Dentro desse tanque há uma inscrição que diz “o tanque é de ferro, os homens são de aço”, mas o que ninguém disse a estes jovens soldados é que esse aço é temperado pela guerra. E é exactamente a guerra que eles vão encontrar e viver, com todas a suas dúvidas e o seu horror, o que lhes causa uma tremenda confusão e pressão. São novos, inexperientes, ingénuos até. O comandante do tanque não tem autoridade e é constantemente questionado pela sua equipa, na qual uns contam o tempo de comissão que lhes falta e outros sonham com o conforto do lar maternal, numa permanente desautorização. Também não são movidos por um idealismo ou conhecimento dos beligerantes. A determinada altura um deles pergunta: “O que é um falangista?”
Tudo isto se passa num espaço claustrofóbico, para agravar ainda mais a tensão. Esta é aliás uma palavra que define bem este filme. O único momento em que essa tensão parece aliviar-se é quando um dos rapazes conta uma história pessoal que cruza a morte do seu pai e uma situação de cariz sexual com a professora do liceu. A sua expressão mostra-nos como naqueles homens a adolescência está ainda tão perto.
O mundo exterior chega-lhes pela mira do artilheiro – que aqui funciona como uma segunda câmara, um segundo nível do filme –, ou pela escotilha por onde entram o comandante pára-quedista, um camarada de armas morto, um prisioneiro sírio e um falangista libanês.
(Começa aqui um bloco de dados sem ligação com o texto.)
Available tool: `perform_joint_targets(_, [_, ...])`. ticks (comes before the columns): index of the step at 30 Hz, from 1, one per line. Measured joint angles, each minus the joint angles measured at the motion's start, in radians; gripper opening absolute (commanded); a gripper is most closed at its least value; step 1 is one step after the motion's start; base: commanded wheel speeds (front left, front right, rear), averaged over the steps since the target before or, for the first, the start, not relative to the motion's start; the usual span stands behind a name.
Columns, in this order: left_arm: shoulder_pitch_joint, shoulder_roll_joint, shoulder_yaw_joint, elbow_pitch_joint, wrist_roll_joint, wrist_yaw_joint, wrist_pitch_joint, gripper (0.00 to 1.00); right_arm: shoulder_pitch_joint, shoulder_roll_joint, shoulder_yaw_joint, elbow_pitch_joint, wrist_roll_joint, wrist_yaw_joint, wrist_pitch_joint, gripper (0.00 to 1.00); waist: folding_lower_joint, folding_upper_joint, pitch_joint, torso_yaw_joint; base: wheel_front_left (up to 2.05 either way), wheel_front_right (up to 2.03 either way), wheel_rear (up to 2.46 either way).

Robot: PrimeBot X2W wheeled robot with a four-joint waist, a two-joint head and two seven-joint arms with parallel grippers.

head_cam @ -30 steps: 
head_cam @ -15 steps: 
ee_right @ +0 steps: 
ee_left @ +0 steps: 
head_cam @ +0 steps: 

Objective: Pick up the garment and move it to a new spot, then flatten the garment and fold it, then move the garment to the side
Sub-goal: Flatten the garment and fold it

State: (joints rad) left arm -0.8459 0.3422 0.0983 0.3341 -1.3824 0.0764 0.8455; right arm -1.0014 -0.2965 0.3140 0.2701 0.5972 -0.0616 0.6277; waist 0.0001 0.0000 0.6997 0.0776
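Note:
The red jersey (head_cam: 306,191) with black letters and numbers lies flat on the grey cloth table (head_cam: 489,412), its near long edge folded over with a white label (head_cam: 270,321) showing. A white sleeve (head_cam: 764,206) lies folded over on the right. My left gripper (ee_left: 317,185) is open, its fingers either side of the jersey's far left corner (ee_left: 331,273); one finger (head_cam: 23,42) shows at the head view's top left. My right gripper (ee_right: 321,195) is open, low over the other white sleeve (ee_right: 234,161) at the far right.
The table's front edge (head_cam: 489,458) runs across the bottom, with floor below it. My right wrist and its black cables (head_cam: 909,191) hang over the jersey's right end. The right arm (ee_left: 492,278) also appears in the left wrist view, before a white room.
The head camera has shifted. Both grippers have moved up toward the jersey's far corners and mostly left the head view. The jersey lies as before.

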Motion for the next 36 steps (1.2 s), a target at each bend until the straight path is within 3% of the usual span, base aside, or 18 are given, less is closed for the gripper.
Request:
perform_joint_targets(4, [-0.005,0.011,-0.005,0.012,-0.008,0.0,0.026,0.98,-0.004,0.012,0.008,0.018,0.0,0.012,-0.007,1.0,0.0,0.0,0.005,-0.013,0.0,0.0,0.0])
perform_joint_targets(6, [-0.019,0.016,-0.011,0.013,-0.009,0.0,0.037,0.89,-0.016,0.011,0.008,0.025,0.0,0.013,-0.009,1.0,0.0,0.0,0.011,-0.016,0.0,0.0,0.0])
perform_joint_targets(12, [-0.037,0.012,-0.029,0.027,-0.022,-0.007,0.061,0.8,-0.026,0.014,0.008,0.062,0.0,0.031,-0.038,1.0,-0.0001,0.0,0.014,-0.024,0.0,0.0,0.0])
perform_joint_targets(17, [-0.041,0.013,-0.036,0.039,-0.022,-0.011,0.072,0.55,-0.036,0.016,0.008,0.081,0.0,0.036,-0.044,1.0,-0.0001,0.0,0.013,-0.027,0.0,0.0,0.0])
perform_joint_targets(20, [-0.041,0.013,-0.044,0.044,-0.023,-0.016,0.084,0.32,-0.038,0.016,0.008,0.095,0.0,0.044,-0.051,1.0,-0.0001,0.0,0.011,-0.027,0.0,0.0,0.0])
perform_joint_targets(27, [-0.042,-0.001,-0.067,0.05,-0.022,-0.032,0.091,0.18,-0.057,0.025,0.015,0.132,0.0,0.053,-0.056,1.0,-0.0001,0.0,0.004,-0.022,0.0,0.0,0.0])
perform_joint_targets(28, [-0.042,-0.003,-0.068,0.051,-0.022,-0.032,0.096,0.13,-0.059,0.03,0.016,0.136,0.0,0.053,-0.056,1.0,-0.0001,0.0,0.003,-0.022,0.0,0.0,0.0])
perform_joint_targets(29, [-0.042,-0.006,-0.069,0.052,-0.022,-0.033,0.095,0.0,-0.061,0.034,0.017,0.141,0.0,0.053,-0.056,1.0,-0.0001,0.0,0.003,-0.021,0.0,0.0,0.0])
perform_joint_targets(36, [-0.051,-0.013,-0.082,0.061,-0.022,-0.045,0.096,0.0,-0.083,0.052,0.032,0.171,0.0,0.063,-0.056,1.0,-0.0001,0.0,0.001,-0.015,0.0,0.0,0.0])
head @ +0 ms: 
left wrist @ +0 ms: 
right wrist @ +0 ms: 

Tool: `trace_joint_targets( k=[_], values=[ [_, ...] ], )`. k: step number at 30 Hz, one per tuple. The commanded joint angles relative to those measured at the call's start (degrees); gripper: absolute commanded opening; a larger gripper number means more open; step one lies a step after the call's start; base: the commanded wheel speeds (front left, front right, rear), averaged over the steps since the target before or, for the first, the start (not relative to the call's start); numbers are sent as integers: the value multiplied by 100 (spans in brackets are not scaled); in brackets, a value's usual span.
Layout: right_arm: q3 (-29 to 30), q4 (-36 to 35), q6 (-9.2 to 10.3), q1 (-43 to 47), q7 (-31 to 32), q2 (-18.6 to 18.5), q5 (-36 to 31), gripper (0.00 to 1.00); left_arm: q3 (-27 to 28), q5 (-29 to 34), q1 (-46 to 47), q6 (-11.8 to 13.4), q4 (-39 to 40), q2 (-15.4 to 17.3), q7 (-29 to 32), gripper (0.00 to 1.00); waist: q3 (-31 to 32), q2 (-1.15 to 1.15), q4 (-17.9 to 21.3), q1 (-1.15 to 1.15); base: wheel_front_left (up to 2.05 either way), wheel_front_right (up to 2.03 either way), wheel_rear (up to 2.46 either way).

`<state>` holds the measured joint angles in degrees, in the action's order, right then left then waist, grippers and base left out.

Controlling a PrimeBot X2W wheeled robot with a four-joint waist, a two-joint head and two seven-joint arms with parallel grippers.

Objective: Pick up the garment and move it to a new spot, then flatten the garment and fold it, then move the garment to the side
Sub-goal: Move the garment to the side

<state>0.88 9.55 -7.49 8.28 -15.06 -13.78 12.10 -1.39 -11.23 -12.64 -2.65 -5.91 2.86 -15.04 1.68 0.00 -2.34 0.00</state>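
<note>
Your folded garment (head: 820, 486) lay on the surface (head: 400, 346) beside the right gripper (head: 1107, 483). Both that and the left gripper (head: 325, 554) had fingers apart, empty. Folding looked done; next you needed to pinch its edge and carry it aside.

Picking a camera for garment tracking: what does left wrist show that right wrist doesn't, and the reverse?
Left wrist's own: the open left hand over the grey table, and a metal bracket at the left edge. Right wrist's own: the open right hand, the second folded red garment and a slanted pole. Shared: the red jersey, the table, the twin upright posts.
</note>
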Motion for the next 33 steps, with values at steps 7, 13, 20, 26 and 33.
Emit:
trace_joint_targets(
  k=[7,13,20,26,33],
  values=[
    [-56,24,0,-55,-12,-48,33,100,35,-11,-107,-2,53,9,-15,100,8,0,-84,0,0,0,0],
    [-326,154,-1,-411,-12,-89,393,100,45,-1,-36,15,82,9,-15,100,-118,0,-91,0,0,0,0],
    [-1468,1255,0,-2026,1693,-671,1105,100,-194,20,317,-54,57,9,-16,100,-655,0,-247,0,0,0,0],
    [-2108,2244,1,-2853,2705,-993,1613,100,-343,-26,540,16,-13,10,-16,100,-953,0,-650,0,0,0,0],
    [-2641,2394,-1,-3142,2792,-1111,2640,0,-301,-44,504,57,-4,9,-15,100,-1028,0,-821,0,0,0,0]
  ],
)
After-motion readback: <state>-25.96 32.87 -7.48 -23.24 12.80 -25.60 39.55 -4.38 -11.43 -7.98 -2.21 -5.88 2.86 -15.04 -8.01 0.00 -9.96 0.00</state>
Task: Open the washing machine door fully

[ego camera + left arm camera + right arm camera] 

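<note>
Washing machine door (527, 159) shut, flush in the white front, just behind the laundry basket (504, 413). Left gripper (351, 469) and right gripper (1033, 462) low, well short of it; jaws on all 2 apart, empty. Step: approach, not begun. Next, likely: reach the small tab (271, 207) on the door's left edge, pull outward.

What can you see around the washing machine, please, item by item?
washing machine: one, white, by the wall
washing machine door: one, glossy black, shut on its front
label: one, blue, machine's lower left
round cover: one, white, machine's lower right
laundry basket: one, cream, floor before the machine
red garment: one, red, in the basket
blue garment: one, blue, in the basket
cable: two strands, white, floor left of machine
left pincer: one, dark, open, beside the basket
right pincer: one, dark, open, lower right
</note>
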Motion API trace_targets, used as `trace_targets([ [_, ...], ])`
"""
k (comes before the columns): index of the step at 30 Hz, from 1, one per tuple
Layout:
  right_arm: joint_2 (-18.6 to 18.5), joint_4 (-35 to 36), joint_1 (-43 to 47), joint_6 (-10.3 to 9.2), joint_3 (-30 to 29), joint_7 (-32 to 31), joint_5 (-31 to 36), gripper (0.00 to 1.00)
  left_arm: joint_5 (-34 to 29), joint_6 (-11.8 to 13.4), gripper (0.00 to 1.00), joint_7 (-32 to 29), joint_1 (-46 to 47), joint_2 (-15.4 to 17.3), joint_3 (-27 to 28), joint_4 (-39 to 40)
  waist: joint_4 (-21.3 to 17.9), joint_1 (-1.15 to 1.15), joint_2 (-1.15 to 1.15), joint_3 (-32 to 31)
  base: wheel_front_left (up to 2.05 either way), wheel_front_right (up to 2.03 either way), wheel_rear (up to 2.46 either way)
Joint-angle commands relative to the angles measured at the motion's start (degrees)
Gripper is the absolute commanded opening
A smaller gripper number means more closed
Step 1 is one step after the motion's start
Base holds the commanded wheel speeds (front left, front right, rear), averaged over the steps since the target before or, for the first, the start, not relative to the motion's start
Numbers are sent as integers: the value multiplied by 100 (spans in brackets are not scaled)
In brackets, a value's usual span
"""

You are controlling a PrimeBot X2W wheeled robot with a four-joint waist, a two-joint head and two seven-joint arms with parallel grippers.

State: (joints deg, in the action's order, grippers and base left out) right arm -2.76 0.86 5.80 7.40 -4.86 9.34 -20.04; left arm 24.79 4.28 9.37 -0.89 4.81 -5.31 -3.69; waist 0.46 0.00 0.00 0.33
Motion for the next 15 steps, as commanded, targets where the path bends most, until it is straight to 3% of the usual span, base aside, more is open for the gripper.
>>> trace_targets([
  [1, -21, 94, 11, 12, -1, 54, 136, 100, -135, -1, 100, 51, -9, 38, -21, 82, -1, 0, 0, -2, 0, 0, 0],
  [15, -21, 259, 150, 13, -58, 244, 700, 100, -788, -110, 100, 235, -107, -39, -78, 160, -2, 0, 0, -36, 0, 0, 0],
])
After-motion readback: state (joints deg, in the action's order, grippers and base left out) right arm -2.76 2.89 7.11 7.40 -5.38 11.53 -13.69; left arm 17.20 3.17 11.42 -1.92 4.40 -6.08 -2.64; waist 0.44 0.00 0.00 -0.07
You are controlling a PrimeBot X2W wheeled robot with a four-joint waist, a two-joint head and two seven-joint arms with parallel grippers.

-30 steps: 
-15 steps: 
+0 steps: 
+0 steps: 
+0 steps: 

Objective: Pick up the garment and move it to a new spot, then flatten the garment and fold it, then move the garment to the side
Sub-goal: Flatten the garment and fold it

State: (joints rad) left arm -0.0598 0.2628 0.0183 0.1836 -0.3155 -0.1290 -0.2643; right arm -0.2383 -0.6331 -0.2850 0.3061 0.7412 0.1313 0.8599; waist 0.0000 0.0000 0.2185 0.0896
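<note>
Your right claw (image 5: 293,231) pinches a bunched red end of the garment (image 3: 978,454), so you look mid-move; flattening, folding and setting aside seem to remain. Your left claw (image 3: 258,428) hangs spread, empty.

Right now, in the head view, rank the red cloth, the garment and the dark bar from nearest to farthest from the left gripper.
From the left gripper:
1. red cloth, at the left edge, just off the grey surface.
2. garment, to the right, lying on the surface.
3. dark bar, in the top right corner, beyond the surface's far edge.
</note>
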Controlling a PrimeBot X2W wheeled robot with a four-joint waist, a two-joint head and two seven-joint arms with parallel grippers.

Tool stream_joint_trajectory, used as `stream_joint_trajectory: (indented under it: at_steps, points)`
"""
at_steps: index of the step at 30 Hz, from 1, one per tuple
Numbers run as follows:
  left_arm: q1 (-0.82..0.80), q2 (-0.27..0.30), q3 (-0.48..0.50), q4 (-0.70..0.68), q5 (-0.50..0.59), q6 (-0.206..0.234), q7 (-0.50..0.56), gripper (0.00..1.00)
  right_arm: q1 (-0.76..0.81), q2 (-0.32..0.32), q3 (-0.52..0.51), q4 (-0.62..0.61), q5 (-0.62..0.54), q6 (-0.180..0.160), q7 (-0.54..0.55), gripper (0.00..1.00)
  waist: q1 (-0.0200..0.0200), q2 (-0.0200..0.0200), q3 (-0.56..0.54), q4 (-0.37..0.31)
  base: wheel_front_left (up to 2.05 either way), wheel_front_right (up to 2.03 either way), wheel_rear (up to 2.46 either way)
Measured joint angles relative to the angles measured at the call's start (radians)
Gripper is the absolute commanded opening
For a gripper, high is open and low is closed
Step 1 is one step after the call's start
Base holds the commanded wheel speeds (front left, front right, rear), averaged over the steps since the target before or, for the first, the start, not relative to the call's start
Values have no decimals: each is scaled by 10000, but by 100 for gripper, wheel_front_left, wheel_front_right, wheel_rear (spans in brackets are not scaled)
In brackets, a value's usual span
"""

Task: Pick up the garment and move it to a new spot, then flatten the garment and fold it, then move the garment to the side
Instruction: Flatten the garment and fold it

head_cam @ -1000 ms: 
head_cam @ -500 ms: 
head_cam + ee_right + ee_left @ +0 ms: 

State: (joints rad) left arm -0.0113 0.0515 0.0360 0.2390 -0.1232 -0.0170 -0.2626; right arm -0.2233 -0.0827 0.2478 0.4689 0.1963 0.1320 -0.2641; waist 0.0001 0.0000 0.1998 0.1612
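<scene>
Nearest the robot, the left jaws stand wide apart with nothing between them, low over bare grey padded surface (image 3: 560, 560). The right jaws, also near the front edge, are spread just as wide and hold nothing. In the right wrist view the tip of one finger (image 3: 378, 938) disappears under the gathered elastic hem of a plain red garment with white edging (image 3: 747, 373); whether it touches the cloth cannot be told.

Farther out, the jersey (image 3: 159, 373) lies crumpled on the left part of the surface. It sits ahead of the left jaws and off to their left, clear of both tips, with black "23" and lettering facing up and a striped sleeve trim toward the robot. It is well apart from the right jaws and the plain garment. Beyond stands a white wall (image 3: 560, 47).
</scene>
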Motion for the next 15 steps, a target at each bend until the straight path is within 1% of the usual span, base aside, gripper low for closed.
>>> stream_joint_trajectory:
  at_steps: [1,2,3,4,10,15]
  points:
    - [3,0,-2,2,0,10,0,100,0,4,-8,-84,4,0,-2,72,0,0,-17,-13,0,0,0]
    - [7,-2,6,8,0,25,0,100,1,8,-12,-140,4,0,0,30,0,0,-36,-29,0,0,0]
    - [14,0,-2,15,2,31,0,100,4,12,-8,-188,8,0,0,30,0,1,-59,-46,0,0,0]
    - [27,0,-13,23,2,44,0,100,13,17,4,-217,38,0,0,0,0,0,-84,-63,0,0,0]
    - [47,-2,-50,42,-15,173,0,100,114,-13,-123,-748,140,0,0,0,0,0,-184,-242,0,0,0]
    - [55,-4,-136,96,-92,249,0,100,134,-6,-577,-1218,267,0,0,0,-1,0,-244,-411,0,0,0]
Por fim, há que referir o trabalho muito bem conseguido de realização dos jogos de reflexos com a água no chão do tanque, talvez a mostrar que esta é a única forma de ultrapassar a exiguidade constrangedora do espaço, para além da mira que anuncia morte e destruição. Aqui, o ambiente confinado entra-nos pelos olhos dentro, com as paredes oleosas e os fumos intoxicantes, para além do desconforto do ruído ensurdecedor. Uma atmosfera que se sente neste filme de tensão constante. [publicado na secção CineMais da edição desta semana de «O Diabo»]
LÍBANO
Título original: Lebanon
Realização: Samuel Maoz
Com: Oshri Cohen, Zohar Shtrauss, Michael Moshonov, Itay Tiran, Yoav Donat, Reymond Amsalem, Dudu Tassa
ALE/ISR/FRA, 2010, 93 min.
Estreia em Portugal: 6 de Maio de 2010.